_Dataset extract:_
Content starts
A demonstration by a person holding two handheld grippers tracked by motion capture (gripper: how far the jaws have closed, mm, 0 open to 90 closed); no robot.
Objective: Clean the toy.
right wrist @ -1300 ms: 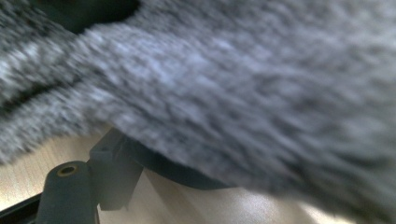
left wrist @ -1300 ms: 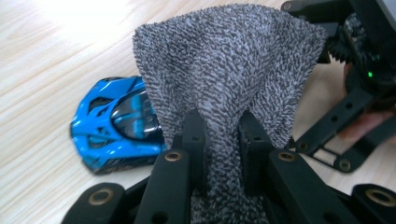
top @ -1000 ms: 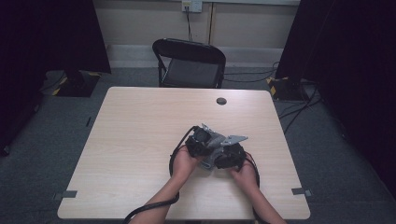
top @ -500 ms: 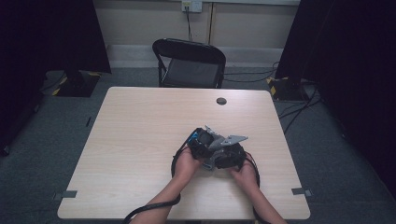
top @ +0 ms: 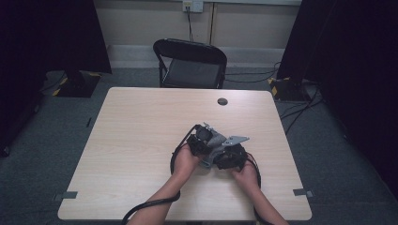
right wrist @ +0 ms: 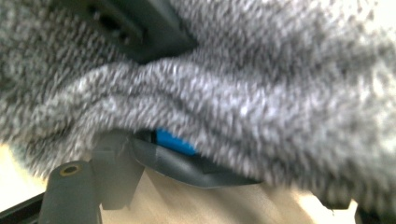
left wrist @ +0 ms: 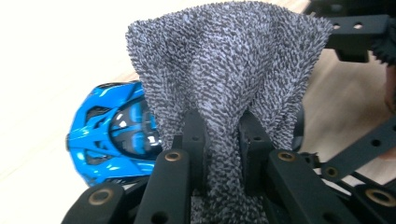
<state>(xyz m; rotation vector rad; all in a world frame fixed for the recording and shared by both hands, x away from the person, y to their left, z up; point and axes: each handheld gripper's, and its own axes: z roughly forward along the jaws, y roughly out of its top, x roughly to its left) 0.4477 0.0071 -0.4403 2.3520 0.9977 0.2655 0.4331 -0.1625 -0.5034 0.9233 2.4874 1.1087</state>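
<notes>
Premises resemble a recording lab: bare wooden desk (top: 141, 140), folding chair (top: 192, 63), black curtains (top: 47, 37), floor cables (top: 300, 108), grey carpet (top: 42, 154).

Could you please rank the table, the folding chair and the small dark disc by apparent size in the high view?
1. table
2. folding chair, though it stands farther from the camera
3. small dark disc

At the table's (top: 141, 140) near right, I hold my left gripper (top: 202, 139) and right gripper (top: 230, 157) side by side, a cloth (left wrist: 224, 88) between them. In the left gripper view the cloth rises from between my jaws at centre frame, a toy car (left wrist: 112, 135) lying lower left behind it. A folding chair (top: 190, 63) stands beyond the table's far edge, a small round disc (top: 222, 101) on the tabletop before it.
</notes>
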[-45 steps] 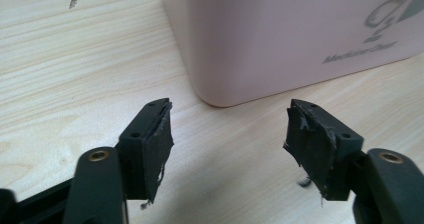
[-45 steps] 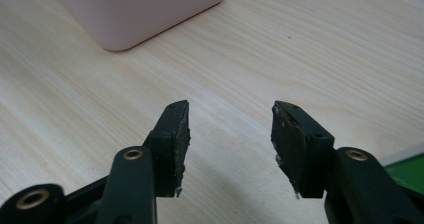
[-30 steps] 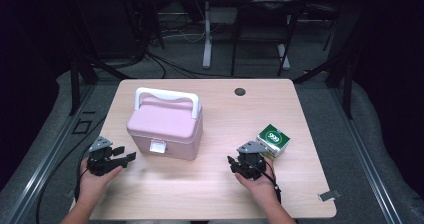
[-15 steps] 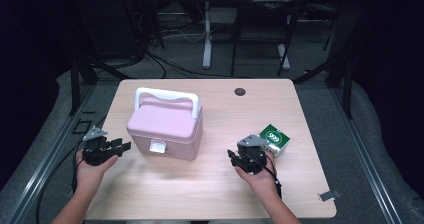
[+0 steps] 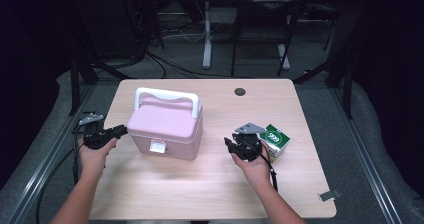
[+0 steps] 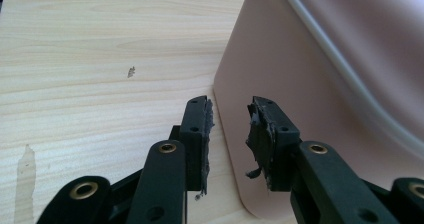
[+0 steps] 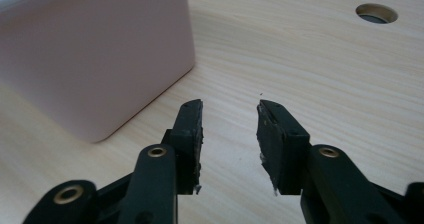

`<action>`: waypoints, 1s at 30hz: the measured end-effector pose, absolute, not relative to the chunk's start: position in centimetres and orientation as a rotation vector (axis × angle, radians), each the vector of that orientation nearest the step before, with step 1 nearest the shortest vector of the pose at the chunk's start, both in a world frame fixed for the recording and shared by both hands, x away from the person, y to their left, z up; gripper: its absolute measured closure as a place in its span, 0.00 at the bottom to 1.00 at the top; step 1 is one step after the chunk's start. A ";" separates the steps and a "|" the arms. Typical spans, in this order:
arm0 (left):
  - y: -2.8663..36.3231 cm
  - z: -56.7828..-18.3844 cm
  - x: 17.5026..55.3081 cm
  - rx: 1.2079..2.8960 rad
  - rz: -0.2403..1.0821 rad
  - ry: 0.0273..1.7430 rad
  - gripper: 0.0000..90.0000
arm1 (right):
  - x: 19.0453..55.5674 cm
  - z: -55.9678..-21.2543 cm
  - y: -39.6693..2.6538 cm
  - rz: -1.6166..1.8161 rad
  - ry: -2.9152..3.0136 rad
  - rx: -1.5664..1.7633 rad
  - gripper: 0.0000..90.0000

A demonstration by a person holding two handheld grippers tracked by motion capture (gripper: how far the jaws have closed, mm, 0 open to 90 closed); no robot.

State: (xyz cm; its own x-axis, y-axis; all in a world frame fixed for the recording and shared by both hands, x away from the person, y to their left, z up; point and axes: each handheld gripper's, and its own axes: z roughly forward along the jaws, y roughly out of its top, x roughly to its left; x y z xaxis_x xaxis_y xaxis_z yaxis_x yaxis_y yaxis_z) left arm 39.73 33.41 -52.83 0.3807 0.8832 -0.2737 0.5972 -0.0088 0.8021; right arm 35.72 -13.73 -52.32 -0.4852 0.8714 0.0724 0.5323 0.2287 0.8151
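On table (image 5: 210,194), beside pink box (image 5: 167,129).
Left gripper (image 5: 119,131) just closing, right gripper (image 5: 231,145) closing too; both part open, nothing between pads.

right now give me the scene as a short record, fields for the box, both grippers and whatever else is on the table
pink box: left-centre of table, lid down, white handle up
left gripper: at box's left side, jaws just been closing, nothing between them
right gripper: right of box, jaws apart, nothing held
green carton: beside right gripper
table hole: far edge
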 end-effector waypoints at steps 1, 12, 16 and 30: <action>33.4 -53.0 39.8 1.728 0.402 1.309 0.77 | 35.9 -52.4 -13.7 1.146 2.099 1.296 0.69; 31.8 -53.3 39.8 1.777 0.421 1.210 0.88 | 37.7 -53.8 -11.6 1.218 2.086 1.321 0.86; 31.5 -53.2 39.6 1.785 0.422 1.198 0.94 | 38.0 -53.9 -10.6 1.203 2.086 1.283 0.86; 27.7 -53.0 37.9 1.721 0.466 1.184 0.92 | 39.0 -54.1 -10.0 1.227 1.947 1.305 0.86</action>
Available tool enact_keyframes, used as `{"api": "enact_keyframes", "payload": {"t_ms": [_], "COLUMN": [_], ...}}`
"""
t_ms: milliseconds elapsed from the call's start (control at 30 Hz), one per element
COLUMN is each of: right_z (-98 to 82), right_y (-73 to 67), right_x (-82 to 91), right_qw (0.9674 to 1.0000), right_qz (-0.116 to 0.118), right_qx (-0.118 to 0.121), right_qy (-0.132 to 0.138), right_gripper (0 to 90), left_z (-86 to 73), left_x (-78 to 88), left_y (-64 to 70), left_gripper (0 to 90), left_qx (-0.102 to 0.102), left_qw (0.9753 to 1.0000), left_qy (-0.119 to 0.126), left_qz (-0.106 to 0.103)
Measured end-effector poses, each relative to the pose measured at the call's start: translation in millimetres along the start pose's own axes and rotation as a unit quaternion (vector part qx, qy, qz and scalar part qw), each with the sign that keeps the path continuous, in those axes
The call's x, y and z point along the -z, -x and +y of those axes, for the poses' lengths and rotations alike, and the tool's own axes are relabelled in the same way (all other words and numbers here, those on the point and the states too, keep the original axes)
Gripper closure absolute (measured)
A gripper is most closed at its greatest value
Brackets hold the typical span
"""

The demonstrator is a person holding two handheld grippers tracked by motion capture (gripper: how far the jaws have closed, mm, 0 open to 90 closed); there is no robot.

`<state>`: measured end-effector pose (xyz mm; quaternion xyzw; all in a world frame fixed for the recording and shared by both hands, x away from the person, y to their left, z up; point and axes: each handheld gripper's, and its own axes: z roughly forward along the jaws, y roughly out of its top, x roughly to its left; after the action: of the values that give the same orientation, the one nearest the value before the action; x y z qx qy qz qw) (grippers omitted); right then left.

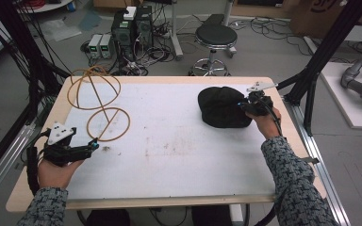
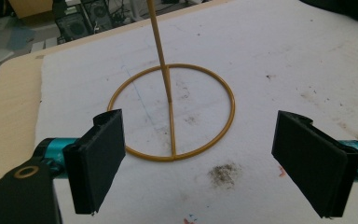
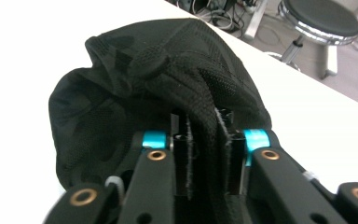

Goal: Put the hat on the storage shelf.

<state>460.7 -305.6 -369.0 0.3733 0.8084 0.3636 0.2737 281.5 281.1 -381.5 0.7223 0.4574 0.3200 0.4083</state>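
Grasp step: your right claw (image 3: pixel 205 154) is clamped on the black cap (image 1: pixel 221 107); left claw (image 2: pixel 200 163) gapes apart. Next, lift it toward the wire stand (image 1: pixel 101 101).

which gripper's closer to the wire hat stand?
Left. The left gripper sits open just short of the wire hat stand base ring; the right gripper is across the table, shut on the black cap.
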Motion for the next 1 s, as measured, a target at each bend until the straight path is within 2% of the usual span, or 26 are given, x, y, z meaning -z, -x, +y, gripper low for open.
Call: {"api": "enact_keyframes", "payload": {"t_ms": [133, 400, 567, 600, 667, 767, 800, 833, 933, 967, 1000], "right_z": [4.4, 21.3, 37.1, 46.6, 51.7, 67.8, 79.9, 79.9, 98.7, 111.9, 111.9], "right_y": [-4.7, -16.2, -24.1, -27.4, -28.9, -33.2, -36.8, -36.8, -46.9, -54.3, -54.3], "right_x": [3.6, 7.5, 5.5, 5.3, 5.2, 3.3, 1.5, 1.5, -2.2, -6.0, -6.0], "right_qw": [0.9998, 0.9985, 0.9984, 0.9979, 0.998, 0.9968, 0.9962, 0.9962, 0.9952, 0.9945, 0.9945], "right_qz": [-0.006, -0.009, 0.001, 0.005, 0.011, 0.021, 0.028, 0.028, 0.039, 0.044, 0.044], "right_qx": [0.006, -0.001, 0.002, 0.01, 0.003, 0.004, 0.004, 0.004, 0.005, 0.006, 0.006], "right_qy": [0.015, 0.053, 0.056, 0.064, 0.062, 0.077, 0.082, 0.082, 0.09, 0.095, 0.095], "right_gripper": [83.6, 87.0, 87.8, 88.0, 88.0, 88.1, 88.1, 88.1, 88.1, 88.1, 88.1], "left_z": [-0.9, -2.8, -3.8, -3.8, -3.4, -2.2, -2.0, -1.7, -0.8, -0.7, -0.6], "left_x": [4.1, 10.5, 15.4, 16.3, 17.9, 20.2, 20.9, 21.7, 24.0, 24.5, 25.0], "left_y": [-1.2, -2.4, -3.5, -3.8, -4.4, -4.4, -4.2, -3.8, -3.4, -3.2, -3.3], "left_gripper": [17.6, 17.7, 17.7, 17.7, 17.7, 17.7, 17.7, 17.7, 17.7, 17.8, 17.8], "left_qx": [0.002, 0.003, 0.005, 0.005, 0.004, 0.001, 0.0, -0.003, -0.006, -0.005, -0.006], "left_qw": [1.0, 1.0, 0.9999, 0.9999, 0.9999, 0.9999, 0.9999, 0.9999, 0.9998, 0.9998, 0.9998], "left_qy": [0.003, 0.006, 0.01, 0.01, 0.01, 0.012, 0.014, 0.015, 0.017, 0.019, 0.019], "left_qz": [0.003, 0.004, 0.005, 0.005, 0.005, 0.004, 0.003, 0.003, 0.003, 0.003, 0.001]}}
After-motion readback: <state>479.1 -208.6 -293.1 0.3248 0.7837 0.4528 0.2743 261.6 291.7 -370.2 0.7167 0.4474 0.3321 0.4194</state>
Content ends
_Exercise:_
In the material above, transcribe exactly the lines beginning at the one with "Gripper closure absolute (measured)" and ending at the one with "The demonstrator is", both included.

_Answer for this exercise:_
Gripper closure absolute (measured)
A gripper is most closed at its greatest value
Brackets hold the typical span
"""

The demonstrator is a person holding two handheld grippers tracked by motion capture (gripper: how far the jaws have closed, mm, 0 open to 90 closed); there is no robot.

This output has been written out in full.